Officially, the last person to see him alive was the secret service agent on
duty at the door at the west end of the White House. There is no official
record that we know of of his ever having left the
fenced White House compound. He could have simply been going to the Old
Executive Office Building next door when he left the White House proper.
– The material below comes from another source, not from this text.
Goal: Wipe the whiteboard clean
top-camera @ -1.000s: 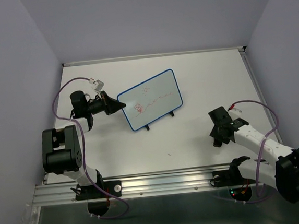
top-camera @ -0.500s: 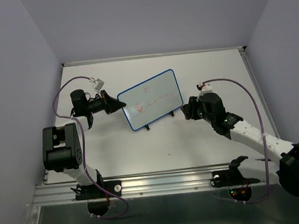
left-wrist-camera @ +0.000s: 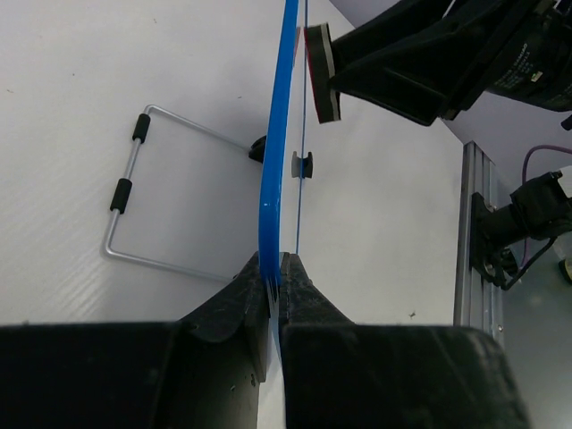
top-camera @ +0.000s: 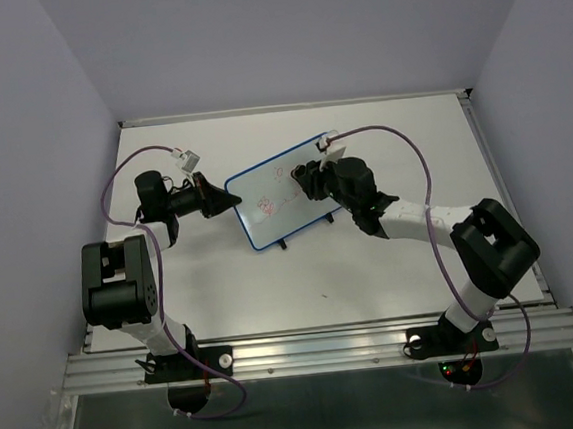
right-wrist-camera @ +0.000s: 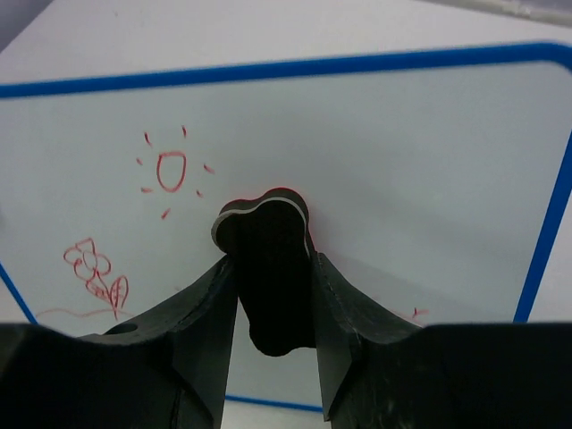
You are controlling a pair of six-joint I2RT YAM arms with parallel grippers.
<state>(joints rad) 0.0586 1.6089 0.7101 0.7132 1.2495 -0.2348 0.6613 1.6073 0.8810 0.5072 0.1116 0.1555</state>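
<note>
No letters, numbers or brand marks can be read anywhere. The whiteboard (right-wrist-camera: 429, 161) bears only red drawings, no words: a small sun (right-wrist-camera: 170, 170) up-left of the eraser (right-wrist-camera: 266, 241) in the right gripper (right-wrist-camera: 271, 286), and a flower (right-wrist-camera: 94, 268) left of it.

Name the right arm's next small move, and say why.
Probably sweep left across the blue-framed white board: the right pincer holds a black eraser block at its face, and the red sun and flower sketches lie unerased to its left, while the left pincer clamps the frame.
</note>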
But when did Foster leave the compound? Was he with anyone? Was he
in a car or on foot? Was it his own car or someone else’s? The
surveillance camera should have provided a definite record.
I put the question to
Ruddy. A few days later he got back to me with the explanation that he
had received from his “contact in the White House.” Would you believe,
those surveillance cameras had cramped President Clinton’s carousing, tom-catting
style and he had had them removed, he said? I passed that response on to
my colleague, and he merely rolled his eyes in disbelief. Had the
surveillance camera issue ever been raised publicly, which Ruddy could have
done, this obvious fallback position would never have survived public scrutiny.
Other, subtler,
indications that Ruddy was not what he appeared to be also began to
emerge. The mainstream press gave him publicity, but as something of a
whipping boy. It was similar to their treatment
of the obviously phony outfit, Citizens United.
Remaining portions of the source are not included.